-- What you need to do --
Which lines of the data contain the string "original"? Show each of them.

-- Material provided --
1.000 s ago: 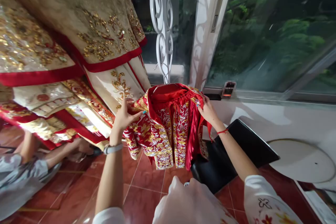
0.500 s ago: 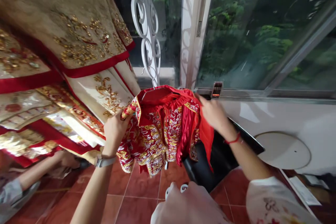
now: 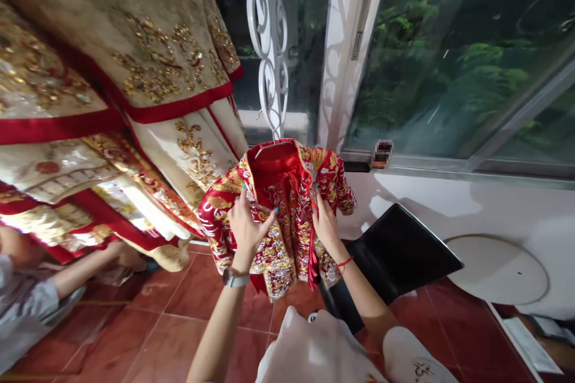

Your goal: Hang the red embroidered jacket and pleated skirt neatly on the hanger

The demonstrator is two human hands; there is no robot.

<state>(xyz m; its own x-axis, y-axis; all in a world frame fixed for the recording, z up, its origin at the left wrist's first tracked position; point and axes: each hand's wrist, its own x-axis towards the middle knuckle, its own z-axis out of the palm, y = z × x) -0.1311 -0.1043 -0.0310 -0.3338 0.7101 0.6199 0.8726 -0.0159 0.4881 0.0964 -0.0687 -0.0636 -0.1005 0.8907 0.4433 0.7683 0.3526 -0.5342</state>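
Observation:
A red jacket (image 3: 283, 251) with gold and silver embroidery hangs on a metal hanger (image 3: 275, 140), its front parted over a red, embroidered inner layer. My left hand (image 3: 245, 227) lies against the jacket's left front panel, thumb and forefinger spread wide apart. On the other side, my right hand (image 3: 326, 226) has its fingers closed at the edge of the right front panel, near the collar. Part of that edge is hidden behind the fingers.
Cream embroidered garments (image 3: 179, 72) with red borders hang at the left, beside a white scrolled metal stand (image 3: 269, 42). Another person's arm (image 3: 85, 266) shows at lower left. A black panel (image 3: 404, 251) and a round white board (image 3: 498, 266) lean at the right, under the window.
The jacket's right shoulder and sleeve now sit over the hanger. Both hands have moved inward to the front panels; the left has let go of the shoulder and spread its fingers.

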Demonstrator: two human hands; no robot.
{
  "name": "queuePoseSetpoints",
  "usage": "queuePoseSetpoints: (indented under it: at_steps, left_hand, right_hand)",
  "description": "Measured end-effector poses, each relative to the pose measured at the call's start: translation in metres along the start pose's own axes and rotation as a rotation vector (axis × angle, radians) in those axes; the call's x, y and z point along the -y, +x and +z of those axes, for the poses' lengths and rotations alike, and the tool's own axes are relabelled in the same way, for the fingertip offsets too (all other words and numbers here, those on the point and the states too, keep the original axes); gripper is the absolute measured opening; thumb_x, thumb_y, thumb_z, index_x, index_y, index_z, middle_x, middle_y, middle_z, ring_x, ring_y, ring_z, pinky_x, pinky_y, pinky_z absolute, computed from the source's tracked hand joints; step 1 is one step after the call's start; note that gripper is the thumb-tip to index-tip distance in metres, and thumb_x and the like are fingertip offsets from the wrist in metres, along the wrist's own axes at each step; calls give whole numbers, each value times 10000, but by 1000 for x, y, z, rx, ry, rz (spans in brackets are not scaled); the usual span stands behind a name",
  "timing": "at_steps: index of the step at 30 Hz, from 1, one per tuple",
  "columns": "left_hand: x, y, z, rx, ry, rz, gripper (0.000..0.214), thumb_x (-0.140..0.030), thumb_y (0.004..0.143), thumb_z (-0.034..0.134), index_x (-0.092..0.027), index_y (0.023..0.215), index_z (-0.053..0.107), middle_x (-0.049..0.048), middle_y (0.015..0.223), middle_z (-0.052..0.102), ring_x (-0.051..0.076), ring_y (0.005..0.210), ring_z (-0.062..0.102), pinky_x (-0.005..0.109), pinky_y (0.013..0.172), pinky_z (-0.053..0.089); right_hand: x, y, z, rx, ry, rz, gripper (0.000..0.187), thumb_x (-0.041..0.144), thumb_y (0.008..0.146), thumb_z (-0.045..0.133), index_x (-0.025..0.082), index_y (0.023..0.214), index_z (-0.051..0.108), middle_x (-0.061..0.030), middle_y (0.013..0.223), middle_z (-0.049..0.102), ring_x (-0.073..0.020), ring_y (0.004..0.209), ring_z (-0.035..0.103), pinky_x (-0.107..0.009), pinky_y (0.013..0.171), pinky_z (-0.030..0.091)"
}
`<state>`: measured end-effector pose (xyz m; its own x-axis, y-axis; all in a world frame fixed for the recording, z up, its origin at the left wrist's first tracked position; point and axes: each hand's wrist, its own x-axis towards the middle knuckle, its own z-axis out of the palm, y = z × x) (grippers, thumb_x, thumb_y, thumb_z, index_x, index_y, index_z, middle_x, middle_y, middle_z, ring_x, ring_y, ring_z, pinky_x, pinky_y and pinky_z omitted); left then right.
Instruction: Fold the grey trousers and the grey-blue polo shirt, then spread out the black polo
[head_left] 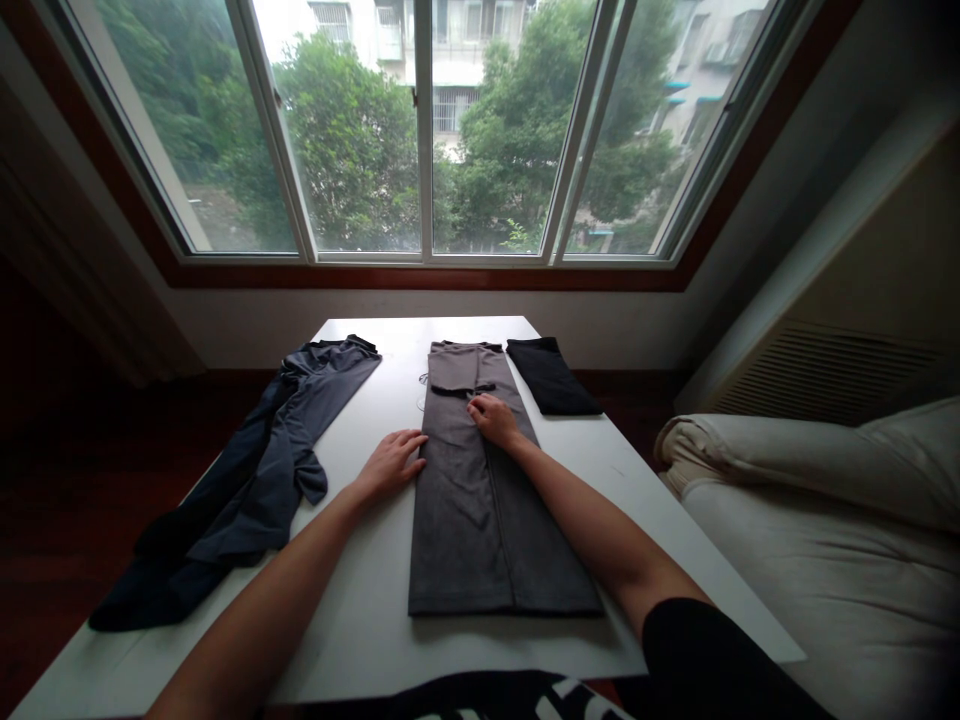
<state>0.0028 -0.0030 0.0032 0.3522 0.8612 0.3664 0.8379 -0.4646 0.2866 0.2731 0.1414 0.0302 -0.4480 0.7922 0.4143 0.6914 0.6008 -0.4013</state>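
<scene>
A pair of grey trousers (480, 520) lies flat and lengthwise down the middle of a white table (360, 620). My left hand (390, 465) rests flat on the table at the trousers' left edge, fingers stretched out and touching the cloth. My right hand (493, 418) lies on the upper part of the trousers near the waistband, fingers curled down onto the fabric. Whether it pinches the cloth is unclear.
Dark blue trousers (255, 470) lie crumpled along the table's left side, hanging over the edge. A folded black garment (551, 375) sits at the far right. A cream sofa (825, 520) stands to the right. A wide window (424, 130) fills the wall behind.
</scene>
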Motion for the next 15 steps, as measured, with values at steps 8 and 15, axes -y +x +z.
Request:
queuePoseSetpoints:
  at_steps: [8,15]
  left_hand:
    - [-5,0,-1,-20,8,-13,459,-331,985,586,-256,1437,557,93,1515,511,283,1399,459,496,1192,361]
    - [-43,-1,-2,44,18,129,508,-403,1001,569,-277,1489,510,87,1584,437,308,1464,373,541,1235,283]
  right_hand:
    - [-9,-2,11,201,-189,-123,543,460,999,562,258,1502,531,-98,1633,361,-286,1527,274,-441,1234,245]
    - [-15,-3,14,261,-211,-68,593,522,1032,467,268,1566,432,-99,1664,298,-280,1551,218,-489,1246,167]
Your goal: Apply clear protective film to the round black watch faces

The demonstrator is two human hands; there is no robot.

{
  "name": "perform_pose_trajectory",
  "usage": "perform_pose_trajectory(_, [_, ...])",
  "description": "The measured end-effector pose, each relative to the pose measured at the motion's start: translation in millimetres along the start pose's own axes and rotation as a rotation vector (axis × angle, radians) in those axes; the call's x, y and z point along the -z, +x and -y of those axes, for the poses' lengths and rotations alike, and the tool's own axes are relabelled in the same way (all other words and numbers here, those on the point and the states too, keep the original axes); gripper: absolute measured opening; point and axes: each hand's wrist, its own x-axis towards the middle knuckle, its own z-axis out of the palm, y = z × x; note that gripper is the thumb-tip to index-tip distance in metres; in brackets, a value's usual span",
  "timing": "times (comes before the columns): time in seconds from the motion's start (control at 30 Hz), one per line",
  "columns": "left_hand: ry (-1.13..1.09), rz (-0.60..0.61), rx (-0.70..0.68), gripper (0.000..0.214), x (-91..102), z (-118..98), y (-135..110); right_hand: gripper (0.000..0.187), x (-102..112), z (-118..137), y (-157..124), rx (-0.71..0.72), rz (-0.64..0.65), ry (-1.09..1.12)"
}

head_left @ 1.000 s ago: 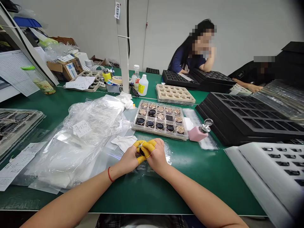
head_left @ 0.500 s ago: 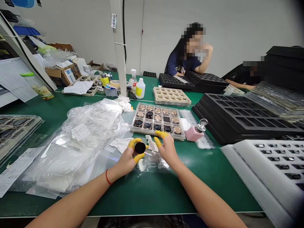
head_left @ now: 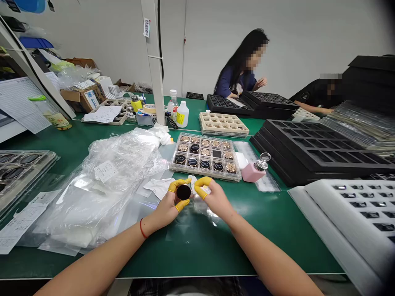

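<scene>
My left hand (head_left: 170,202), in yellow finger cots, pinches a small round black disc (head_left: 183,192) by its edge and holds it upright above the green table (head_left: 262,222). My right hand (head_left: 212,196), also in yellow cots, is closed on a small clear plastic bag (head_left: 202,205) and a bit of white cloth just right of the disc. Behind both hands lies a clear compartment tray (head_left: 206,156) holding several black and rose-gold round parts.
A pile of clear plastic bags (head_left: 114,172) lies left. A pink pump bottle (head_left: 254,169) stands right of the tray. Black trays (head_left: 314,150) and white foam trays (head_left: 354,205) fill the right. Two people sit at the far side. Bottles and boxes stand at the back.
My right hand moved back in toward the disc and lifted the clear bag off the table. The left hand kept hold of the black disc. The person across lowered their arm.
</scene>
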Motion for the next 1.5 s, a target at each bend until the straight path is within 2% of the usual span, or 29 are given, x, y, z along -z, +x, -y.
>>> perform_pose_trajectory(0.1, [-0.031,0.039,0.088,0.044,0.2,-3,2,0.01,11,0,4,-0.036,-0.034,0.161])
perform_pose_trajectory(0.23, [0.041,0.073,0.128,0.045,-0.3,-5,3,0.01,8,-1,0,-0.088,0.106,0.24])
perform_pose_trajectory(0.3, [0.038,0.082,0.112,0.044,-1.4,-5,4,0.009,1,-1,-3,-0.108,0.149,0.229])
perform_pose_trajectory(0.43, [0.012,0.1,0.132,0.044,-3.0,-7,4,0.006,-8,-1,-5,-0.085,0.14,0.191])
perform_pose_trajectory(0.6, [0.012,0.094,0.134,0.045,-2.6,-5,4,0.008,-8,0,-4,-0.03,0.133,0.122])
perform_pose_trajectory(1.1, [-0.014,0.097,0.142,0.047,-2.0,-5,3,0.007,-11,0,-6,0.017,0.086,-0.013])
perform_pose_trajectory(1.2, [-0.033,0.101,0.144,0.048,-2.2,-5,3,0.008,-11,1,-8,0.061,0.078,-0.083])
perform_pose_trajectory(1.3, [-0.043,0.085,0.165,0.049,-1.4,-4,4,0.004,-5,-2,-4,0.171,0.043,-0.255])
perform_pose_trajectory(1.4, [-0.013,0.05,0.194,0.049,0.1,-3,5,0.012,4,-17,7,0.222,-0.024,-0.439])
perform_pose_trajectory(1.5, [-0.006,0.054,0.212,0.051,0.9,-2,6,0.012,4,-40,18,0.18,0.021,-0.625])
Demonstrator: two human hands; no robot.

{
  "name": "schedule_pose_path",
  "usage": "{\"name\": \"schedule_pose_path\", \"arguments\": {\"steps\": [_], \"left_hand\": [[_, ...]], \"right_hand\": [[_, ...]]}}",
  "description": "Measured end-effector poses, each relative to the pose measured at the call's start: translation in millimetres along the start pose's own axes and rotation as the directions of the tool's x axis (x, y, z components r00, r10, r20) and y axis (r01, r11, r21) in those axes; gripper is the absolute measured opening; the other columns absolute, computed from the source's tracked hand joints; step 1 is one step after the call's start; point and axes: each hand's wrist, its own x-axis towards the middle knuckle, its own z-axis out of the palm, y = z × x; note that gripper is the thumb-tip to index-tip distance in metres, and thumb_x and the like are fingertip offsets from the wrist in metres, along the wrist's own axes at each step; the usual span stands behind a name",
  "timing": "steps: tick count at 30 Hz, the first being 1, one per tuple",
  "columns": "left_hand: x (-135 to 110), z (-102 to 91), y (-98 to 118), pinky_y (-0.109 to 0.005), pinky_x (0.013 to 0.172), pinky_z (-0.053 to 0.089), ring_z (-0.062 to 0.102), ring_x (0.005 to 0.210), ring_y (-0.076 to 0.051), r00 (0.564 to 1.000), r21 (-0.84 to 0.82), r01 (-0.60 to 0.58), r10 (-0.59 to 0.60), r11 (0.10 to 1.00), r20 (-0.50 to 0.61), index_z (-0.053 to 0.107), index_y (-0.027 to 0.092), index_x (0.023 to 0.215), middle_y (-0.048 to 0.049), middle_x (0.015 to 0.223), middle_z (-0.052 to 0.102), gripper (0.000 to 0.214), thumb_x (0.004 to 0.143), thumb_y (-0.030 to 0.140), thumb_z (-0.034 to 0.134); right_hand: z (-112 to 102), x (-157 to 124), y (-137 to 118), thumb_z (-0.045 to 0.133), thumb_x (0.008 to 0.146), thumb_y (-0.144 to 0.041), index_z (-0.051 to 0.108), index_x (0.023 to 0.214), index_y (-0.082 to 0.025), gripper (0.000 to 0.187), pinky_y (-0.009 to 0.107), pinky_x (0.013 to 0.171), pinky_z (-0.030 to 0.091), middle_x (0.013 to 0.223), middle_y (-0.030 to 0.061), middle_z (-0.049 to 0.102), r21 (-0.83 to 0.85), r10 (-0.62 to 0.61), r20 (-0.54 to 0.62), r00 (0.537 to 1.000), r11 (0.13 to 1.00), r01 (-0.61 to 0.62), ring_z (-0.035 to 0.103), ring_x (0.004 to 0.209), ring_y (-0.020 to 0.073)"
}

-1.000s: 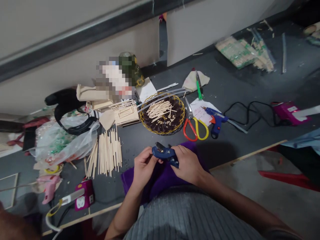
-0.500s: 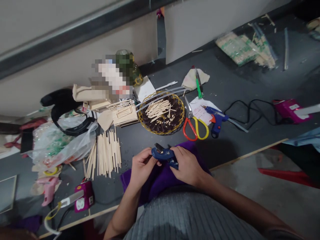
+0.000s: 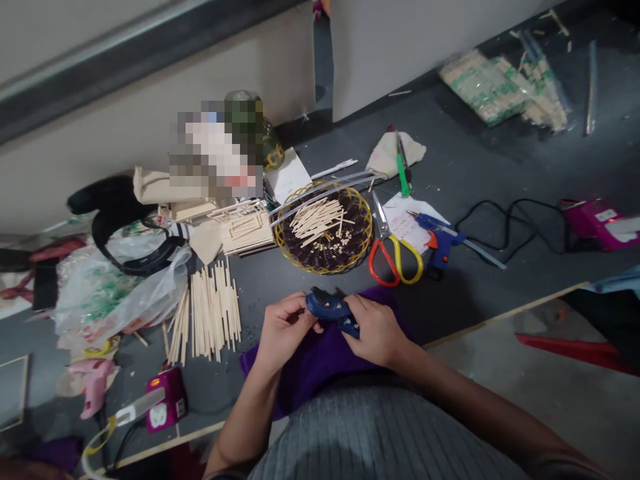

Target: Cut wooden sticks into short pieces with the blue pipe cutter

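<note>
A blue cutter tool (image 3: 330,308) with a black jaw sits between both my hands, above a purple cloth (image 3: 320,363). My right hand (image 3: 377,331) wraps its fingers round the tool's blue handles. My left hand (image 3: 283,331) is curled in a pinch at the tool's jaw; what it pinches is too small to make out. A row of long wooden sticks (image 3: 213,310) lies just left of my left hand. Beyond the tool stands a yellow-rimmed wire basket (image 3: 290,243) holding short wooden sticks.
Red and yellow scissors (image 3: 395,257) and a blue glue gun (image 3: 440,240) with a black cord lie right of the basket. A plastic bag (image 3: 115,287), black headphones (image 3: 130,233), a small stick model (image 3: 245,227), a magenta power strip (image 3: 163,407) and a pink glue gun (image 3: 93,390) crowd the left.
The view has shifted a little; my hands and the blue tool stay together in nearly the same pose. Nothing was picked up or let go.
</note>
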Motion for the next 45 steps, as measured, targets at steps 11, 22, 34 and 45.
{"name": "schedule_pose_path", "arguments": {"steps": [11,22,34,45], "left_hand": [[33,0.0,-6,-0.022,0.052,0.05,0.059,0.05,-0.011,0.988,-0.093,0.122,-0.13,0.988,-0.087,0.071,0.014,0.069,-0.0018,0.065,0.065,0.023,0.076,0.036,0.074],[52,5.8,-14,-0.021,0.056,0.053,0.061,0.051,-0.01,0.959,-0.214,0.184,-0.223,0.959,-0.176,0.073,0.014,0.076,-0.0002,0.06,0.066,0.021,0.071,0.034,0.078],[37,9.4,-18,-0.023,0.053,0.054,0.059,0.066,-0.012,0.973,-0.202,0.043,-0.087,0.978,-0.214,0.076,0.017,0.076,-0.0027,0.079,0.062,0.016,0.07,0.032,0.079],[5,11.5,-14,-0.023,0.056,0.049,0.06,0.052,-0.012,0.975,-0.292,0.057,-0.116,0.955,-0.187,0.07,0.014,0.073,-0.0013,0.058,0.066,0.027,0.072,0.04,0.079]], "right_hand": [[4,29,16,0.059,0.078,-0.03,0.055,0.085,-0.02,0.013,0.027,0.058,0.037,0.075,0.005,0.072,-0.007,0.017,0.047,0.999,1.0,-0.016,0.067,0.065,0.0209],[14,41,26,0.059,0.076,-0.025,0.058,0.08,-0.019,0.007,0.026,0.057,0.037,0.07,0.0046,0.072,0.002,0.048,0.017,0.999,0.999,-0.048,0.068,0.062,0.02],[1,30,8,0.058,0.081,-0.027,0.055,0.088,-0.02,0.011,0.028,0.06,0.038,0.079,0.0047,0.072,0.012,0.11,0.054,0.992,0.994,-0.111,0.069,0.071,0.0228],[-1,-3,-7,0.057,0.074,-0.019,0.054,0.101,-0.018,0.027,0.034,0.08,0.048,0.1,0.0099,0.067,0.055,0.014,-0.095,0.995,0.998,-0.009,0.064,0.091,0.0254]]}}
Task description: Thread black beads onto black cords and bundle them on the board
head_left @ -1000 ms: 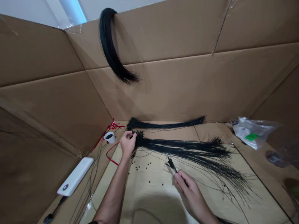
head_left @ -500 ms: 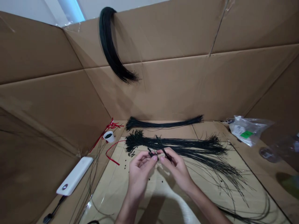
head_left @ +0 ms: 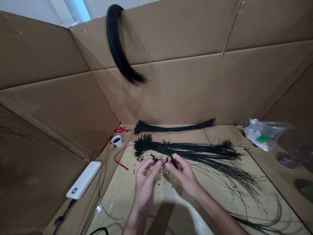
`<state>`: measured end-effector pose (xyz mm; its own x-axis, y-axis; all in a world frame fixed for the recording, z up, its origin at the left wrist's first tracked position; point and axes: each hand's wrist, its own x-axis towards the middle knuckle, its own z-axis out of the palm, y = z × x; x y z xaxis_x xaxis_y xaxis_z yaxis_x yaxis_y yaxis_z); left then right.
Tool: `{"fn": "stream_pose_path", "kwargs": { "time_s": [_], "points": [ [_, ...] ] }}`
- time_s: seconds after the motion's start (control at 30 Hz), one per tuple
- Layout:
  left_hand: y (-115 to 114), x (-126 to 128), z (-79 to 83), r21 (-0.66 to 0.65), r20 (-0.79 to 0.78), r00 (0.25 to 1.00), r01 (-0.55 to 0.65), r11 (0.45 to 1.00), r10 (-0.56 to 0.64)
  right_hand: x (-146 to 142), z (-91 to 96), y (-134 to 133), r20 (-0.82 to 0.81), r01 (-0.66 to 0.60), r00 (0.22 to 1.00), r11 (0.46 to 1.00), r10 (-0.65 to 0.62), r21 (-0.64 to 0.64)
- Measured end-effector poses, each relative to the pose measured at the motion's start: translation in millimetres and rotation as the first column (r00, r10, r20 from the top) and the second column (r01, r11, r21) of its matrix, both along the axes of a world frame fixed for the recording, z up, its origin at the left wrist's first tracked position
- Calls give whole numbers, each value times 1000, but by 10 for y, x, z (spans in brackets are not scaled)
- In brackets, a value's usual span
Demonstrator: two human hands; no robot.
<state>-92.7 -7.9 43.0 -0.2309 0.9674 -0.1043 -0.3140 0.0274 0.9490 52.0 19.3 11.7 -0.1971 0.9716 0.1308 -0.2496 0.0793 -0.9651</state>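
Since a second ago your left hand (head_left: pixel 146 173) has come off the near bundle (head_left: pixel 195 150) to meet your right hand (head_left: pixel 183 172). Both pinch narrowly on one cord (head_left: pixel 170 156), fingertips almost touching. That bundle lies just beyond at 12 o'clock, long axis 9 to 3, the right hand a shade nearer. Bundles count three: a second bundle (head_left: pixel 176 128) behind, a third bundle (head_left: pixel 117 49) draped over the wall (head_left: pixel 195 88). Loose beads (head_left: pixel 140 159) lie at 11; one cup (head_left: pixel 117 140) at 10, one power bank (head_left: pixel 84 184) at 9, one bag (head_left: pixel 265 135) at 2.

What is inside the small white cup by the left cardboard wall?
The white cup holds something dark, filling its mouth; too small to tell what. Its bottom is covered by that fill.
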Motion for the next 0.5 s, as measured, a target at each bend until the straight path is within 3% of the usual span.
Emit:
{"fn": "stream_pose_path", "kwargs": {
  "time_s": [0.33, 0.5],
  "points": [
    [23, 13, -85, -60, 70, 998, 0, 998, 5, -6, -2, 1, 13, -6, 1000, 1000, 6, -25],
    [39, -16, -142, -54, 29, 1000, -7, 998, 9, 0, -65, 22, 61, 34, 998, 999, -33, -10]
  ]
}}
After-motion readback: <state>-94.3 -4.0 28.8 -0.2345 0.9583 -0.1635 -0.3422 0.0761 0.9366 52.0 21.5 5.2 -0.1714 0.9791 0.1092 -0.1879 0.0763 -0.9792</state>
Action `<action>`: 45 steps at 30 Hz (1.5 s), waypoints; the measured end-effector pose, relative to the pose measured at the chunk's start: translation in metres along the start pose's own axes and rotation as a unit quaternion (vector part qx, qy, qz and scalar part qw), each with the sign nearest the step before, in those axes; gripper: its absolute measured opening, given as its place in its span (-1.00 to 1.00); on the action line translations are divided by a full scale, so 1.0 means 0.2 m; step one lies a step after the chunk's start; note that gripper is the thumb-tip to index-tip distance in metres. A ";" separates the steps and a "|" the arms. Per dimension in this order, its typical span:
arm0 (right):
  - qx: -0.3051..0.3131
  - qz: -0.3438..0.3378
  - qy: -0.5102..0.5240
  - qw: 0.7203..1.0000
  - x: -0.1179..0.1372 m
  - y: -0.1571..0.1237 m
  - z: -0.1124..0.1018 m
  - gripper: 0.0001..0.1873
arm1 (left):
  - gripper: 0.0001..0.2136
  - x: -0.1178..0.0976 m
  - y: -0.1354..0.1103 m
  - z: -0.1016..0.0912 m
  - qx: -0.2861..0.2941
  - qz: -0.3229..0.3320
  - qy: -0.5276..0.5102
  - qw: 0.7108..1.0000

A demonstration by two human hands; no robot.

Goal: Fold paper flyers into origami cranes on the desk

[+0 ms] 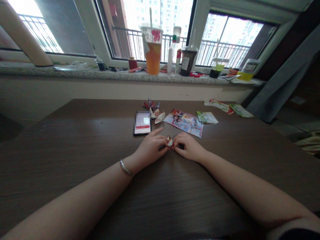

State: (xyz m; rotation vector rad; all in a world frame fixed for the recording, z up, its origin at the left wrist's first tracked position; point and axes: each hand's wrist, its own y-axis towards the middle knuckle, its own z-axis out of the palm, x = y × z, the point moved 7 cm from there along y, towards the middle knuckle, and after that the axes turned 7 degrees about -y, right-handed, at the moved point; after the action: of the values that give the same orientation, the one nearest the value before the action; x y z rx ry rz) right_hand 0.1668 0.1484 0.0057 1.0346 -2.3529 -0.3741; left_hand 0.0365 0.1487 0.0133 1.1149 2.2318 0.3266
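Between my two hands is a small folded piece of printed paper [170, 142], white with red and yellow. My left hand [151, 146], with a silver bangle at the wrist, pinches its left side between thumb and fingers, the index finger stretched out forward. From the other side, the thumb and fingertips of my right hand [188, 146] pinch its right edge. A phone [142, 123] with a lit screen lies just beyond my left hand. Beside it are crumpled or folded paper pieces [158, 115], and a colourful printed sheet [185, 122] lies flat beyond my right hand.
Small stacked printed papers [207, 117] and further strips [220, 106] lie at the table's [75, 133] far right. On the windowsill [100, 74] stand a large cup of orange drink [153, 56], a dark drink cup [188, 61], bottles [172, 55] and a yellow-liquid container [247, 71].
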 end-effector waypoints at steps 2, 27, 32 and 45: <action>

-- Solution --
  "description": "Measured end-effector poses, each relative to the pose measured at the call's start: translation in metres along the start pose's own axes and rotation as a rotation vector (axis × angle, radians) in those axes; the call's x, y and z point along the -y, +x and +z of those axes, for the poses' lengths and rotations alike, and the tool's own axes are relabelled in the same way, for the fingertip offsets too (all other words and numbers here, those on the point and the states too, keep the original axes); gripper is the absolute measured opening; thumb_x, thumb_y, thumb_z, index_x, index_y, index_z, middle_x, middle_y, middle_z, ring_x, ring_y, ring_z, pinky_x, pinky_y, pinky_z absolute, computed from the source's tracked hand joints; step 1 is one step after the call's start; note that gripper is the thumb-tip to index-tip distance in metres, and thumb_x and the like are fingertip offsets from the wrist in metres, along the wrist's own axes at each step; calls give whole numbers, each value times 10000, but by 1000 for x, y, z, rx, ry, rz (spans in brackets are not scaled); the usual span stands behind a name",
  "description": "The measured end-effector pose, each relative to the pose measured at the motion's start: translation in millimetres along the start pose's own axes and rotation as a rotation vector (axis × angle, radians) in those axes; the call's x, y and z point along the -z, +x and -y of those axes, for the poses' lengths and rotations alike, and the tool's own axes are relabelled in the same way (all other words and numbers here, those on the point and the states too, keep the original axes); gripper: absolute measured opening; point and axes: each hand's wrist, its own x-axis towards the middle knuckle, its own z-axis out of the palm, y = z × x; note that gripper is the thumb-tip to index-tip distance in metres; in brackets, a value's usual span",

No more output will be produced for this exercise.